8. A system for generating confrontation samples of a deep learning model is characterized by comprising a sensitive matrix acquisition module, a disturbance map acquisition module, an optimization module, a parameter determination module and an output module;

the sensitive matrix acquisition module is used for acquiring a sensitive matrix of the original image based on the target deep learning model;

the disturbance diagram acquisition module is used for constructing a plurality of norm groups according to a plurality of preset zero norms and a plurality of infinite norms for disturbance; obtaining a disturbance diagram corresponding to each norm group according to the sensitive matrix and the plurality of norm groups;

the parameter determination module is used for inquiring the target deep learning model from the original image and the disturbance graphs corresponding to the range groups to obtain and obtain a zero-norm countermeasure and an infinite norm countermeasure according to a reduction value of the original class prediction probability of the disturbance graphs corresponding to the range groups relative to the original image;

the optimization module is used for constructing a preset number of resistance disturbance matrixes according to resistance infinite norms, taking the prediction probability of an attack target class as the fitness, taking the fitness as the maximum optimization target, iteratively optimizing each pair of resistance disturbance matrixes through an evolutionary algorithm according to the original image, the sensitivity matrix and the resistance zero norm, and triggering the output module after each iteration;

the output module is used for disturbing the original image through the target disturbance resisting matrix when at least one target disturbance resisting matrix exists in the disturbance resisting matrix after current iteration optimization to obtain a resisting sample and output the resisting sample, and the iteration is finished; otherwise, triggering the optimization module.

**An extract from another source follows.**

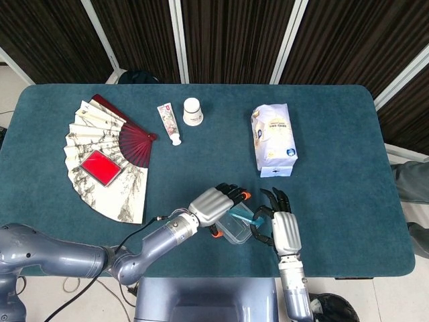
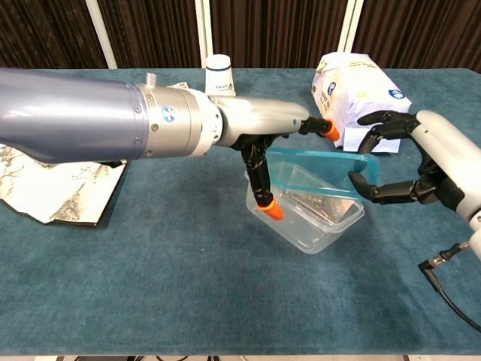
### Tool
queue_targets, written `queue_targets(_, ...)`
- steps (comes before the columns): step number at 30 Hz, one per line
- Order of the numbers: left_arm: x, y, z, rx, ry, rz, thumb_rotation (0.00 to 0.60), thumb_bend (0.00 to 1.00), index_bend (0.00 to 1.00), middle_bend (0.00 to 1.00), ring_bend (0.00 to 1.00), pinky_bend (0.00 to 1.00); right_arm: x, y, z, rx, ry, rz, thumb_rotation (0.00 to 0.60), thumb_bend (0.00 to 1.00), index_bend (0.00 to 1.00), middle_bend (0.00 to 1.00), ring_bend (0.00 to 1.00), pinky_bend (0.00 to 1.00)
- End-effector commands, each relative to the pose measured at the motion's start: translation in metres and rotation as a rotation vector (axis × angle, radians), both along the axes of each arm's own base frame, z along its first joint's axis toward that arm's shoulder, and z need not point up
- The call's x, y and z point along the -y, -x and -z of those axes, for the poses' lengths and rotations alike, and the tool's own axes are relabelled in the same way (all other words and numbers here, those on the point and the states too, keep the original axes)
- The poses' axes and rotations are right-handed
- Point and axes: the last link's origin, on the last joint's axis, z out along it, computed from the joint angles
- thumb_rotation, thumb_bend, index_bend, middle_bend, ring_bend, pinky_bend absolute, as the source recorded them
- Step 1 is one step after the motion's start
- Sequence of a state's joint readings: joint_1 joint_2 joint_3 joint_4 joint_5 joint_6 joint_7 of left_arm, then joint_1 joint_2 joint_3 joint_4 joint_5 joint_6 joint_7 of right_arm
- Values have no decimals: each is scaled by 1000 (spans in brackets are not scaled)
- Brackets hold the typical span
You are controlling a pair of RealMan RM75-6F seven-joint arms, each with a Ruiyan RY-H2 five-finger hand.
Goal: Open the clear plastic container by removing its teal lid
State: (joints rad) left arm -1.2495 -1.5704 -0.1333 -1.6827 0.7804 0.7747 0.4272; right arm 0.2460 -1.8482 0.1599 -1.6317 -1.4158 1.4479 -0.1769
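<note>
The left hand (image 2: pixel 263 143) is seen reaching in from the left, its orange-tipped fingers (image 2: pixel 272 210) spread down over the near-left side of the lid (image 2: pixel 319 167); whether the lid is truly pinched cannot be told. The right hand (image 2: pixel 421 162) is held with fingers curved and apart at the lid's right end, apparently bracing it. The lid is tilted up, only partly off the container (image 2: pixel 312 218), which lies near the table's (image 1: pixel 335 134) front edge, between both hands. Its long axis runs left to right, so separation is judged to call for a lift up and away. A bag (image 2: pixel 353 86) stands just behind; a cup (image 1: pixel 193 111), tube (image 1: pixel 169 122) and fan (image 1: pixel 107 157) lie well apart, obstructing nothing.
</note>
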Motion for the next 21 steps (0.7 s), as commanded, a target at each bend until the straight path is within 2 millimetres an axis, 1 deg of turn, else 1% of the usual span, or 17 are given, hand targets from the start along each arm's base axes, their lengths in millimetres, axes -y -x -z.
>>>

9. A computer device comprising a memory, a processor and a computer program stored in the memory and executable on the processor, wherein the processor when executing the computer program implements the steps of the deep learning model confrontation sample generation method according to any one of claims 1 to 7.

10. A computer-readable storage medium, in which a computer program is stored, which, when being executed by a processor, carries out the steps of the method for generating confrontation samples of a deep learning model according to any one of claims 1 to 7.